§ **About this exercise**: Could the lines from the top of the material to the line that contains "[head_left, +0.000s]" be retyped exactly, both included and pictures omitted?

§ **Data**:
Content starts

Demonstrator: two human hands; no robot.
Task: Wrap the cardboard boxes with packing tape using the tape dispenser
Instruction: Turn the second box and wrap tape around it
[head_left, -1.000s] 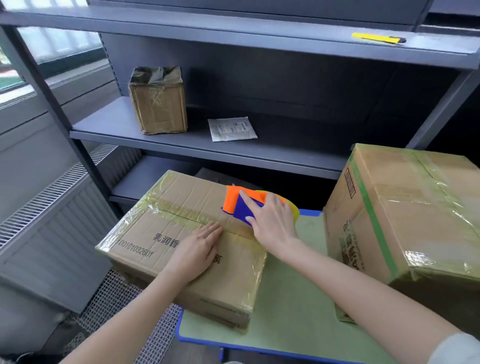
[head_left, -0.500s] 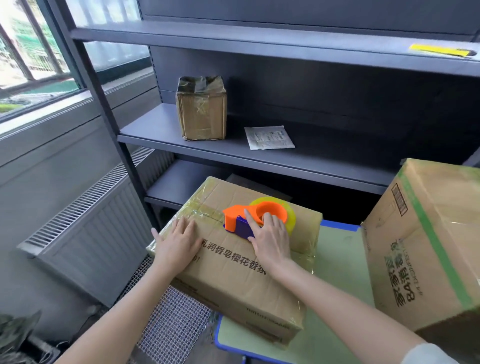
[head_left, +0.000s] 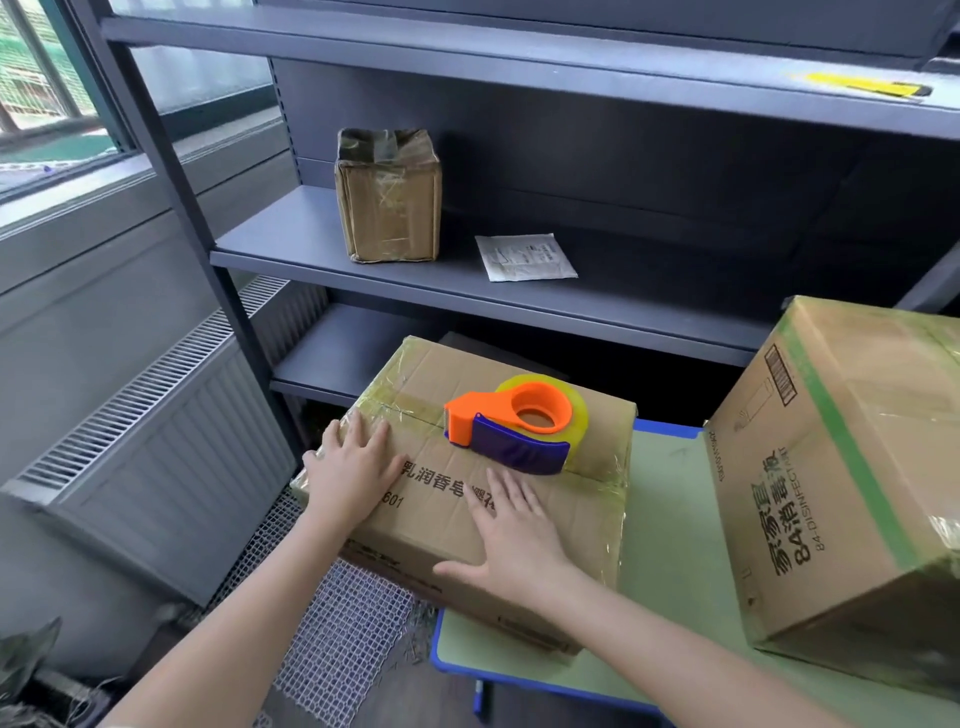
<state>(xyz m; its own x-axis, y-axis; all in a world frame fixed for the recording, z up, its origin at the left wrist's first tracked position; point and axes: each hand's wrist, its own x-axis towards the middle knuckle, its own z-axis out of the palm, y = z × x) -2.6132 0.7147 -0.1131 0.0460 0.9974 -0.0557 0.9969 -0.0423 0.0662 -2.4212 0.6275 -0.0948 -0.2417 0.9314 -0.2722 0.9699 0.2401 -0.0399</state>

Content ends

§ **Completed task**:
Demonstrator: two human hands; no robot.
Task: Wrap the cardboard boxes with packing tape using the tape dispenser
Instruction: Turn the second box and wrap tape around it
[head_left, -1.000s] 
[head_left, -0.500s] 
[head_left, +0.000s] 

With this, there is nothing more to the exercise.